# TESS Atlas fit for TOI {{{TOINUMBER}}}

**Version: {{{VERSIONNUMBER}}}**

**Note: This notebook was automatically generated as part of the TESS Atlas project. More information can be found on GitHub:** [github.com/dfm/tess-atlas](https://github.com/dfm/tess-atlas)

In this notebook, we do a quicklook fit for the parameters of the TESS Objects of Interest (TOI) in the system number {{{TOINUMBER}}}.
To do this fit, we use the [exoplanet](https://exoplanet.dfm.io) library and you can find more information about that project at [exoplanet.dfm.io](https://exoplanet.dfm.io).

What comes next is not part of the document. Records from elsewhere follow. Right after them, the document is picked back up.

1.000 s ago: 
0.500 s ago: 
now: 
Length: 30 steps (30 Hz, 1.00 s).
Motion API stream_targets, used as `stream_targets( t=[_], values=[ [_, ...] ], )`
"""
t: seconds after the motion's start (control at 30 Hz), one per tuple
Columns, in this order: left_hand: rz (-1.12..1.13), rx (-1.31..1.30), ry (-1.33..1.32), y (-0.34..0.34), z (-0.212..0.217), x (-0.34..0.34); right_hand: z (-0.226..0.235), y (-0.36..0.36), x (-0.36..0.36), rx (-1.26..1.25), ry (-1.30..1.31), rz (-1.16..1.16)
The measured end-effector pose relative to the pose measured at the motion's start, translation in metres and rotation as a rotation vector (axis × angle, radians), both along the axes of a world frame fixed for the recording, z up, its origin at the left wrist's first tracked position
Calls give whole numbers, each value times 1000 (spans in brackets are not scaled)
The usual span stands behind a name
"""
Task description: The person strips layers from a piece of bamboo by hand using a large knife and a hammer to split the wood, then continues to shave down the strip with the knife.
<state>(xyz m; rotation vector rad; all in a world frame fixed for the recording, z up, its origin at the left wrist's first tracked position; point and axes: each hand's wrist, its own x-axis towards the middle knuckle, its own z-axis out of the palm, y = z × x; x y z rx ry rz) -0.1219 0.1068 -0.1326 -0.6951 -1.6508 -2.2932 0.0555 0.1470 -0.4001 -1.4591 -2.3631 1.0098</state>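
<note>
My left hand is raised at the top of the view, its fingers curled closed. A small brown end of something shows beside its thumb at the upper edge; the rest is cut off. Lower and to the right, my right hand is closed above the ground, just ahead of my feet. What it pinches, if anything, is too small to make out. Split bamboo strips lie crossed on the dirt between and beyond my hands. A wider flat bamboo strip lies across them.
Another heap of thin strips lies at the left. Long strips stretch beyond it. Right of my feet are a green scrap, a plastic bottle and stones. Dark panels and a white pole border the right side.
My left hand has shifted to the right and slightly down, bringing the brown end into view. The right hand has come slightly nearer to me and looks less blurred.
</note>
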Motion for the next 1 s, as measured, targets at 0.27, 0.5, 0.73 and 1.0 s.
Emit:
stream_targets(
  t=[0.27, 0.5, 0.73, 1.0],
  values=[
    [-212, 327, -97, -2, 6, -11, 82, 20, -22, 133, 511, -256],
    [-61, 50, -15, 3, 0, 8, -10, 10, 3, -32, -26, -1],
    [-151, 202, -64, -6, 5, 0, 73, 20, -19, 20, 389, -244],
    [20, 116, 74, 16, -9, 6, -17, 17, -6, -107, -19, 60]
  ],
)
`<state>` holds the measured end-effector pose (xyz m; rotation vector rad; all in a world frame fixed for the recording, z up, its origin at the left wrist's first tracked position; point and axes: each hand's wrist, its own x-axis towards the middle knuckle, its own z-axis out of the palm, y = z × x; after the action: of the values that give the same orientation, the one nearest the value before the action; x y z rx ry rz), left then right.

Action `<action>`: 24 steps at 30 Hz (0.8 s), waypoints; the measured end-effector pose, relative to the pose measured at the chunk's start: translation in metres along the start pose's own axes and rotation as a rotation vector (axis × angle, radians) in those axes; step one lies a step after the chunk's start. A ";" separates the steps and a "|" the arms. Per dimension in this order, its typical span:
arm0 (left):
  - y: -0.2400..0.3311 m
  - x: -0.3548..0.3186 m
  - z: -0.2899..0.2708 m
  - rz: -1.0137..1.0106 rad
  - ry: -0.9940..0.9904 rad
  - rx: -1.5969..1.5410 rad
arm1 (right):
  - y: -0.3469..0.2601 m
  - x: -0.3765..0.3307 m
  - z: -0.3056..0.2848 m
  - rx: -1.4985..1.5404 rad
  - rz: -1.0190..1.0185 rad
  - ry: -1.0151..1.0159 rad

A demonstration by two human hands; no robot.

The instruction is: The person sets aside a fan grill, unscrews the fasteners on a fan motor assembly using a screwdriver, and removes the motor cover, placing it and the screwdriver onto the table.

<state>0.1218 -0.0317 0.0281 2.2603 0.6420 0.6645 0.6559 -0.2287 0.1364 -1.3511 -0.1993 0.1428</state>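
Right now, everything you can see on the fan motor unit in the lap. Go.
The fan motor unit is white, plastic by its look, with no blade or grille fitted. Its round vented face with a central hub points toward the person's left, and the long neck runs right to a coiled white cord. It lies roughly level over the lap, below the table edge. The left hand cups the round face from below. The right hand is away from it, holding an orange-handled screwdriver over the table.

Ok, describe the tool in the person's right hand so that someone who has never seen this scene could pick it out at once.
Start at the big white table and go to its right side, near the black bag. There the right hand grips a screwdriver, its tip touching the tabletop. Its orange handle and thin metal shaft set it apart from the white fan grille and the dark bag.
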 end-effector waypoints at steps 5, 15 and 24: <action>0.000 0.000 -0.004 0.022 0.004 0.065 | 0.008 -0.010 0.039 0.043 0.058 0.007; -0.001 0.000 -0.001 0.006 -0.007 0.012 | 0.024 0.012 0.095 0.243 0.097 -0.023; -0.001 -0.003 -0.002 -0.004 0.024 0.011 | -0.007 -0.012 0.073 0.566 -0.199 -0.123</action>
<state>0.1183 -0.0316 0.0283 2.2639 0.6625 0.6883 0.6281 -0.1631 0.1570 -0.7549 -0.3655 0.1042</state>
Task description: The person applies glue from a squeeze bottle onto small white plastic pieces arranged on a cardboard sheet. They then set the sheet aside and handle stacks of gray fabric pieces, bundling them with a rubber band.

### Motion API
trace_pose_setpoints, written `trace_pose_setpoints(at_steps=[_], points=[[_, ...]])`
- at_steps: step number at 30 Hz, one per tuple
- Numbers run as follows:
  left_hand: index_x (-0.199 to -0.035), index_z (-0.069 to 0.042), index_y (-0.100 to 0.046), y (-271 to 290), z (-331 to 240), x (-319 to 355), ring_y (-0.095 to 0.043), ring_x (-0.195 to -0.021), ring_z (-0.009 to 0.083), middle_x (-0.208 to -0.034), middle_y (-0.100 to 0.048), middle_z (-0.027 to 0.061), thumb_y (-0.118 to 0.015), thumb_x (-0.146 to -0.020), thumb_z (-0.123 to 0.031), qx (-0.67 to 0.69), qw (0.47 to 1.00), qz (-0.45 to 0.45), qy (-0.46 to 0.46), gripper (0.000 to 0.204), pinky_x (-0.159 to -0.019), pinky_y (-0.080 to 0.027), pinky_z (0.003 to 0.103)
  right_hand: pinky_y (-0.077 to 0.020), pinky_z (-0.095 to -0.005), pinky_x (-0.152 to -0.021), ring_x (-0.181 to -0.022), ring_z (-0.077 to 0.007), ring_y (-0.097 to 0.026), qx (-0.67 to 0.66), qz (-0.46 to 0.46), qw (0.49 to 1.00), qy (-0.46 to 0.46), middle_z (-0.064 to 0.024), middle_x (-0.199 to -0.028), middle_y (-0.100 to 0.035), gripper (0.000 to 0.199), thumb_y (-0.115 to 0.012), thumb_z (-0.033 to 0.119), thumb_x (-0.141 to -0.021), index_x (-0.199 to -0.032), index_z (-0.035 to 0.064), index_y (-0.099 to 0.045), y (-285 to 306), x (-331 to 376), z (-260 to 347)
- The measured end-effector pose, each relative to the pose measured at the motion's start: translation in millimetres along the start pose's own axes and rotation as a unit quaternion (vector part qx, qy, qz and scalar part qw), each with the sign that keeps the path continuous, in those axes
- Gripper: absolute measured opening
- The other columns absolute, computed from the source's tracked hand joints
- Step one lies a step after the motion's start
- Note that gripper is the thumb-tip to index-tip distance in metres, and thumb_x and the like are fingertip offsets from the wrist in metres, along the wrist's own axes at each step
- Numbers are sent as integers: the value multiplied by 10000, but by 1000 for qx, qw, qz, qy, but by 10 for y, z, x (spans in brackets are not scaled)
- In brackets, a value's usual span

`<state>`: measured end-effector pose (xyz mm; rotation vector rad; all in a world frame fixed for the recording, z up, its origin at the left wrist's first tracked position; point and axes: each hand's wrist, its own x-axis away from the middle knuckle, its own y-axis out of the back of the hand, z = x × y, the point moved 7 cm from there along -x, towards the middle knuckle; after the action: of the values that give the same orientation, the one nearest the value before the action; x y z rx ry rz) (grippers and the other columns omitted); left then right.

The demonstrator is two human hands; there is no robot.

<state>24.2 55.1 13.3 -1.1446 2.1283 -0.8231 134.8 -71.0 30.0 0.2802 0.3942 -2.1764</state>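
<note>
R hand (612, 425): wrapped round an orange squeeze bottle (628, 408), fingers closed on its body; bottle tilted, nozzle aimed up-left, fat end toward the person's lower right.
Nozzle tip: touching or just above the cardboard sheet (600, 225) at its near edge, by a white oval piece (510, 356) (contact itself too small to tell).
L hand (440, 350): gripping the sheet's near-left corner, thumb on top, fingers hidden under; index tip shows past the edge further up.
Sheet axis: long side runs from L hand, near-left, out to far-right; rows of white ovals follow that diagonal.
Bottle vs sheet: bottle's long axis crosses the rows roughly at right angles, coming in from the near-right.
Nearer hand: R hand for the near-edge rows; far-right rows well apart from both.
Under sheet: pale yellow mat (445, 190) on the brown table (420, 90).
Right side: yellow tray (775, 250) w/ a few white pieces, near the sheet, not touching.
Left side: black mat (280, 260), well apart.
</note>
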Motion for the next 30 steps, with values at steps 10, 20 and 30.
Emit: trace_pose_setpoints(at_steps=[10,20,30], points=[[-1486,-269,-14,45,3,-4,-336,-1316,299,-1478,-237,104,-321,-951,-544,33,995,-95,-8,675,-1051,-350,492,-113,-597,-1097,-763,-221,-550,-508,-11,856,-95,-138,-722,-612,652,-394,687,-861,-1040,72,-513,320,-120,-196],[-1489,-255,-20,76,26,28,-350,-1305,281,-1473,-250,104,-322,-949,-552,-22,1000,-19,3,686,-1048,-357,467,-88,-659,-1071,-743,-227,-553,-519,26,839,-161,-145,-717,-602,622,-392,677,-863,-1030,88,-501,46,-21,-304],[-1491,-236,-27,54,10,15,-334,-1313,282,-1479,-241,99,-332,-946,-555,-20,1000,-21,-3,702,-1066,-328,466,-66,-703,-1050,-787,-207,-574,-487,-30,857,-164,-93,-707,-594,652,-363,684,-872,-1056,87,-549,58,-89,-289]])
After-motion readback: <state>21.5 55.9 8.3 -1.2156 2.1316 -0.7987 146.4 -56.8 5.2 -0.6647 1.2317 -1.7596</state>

From here, you can scroll down and take a look at the fit results, or you can:

- [open the notebook in Google Colab to run the fit yourself](https://colab.research.google.com/github/dfm/tess-atlas/blob/gh-pages/notebooks/{{{VERSIONNUMBER}}}/toi-{{{TOINUMBER}}}.ipynb),
- [view the notebook on GitHub](https://github.com/dfm/tess-atlas/blob/gh-pages/notebooks/{{{VERSIONNUMBER}}}/toi-{{{TOINUMBER}}}.ipynb), or
- [download the notebook](https://github.com/dfm/tess-atlas/raw/gh-pages/notebooks/{{{VERSIONNUMBER}}}/toi-{{{TOINUMBER}}}.ipynb).



## Caveats

There are many caveats associated with this relatively simple "quicklook" type of analysis that should be kept in mind.
Here are some of the main things that come to mind:

1. The orbits that we fit are constrained to be *circular*. One major effect of this approximation is that the fit will significantly overestimate the confidence of the impact parameter constraint, so the results for impact parameter shouldn't be taken too seriously. 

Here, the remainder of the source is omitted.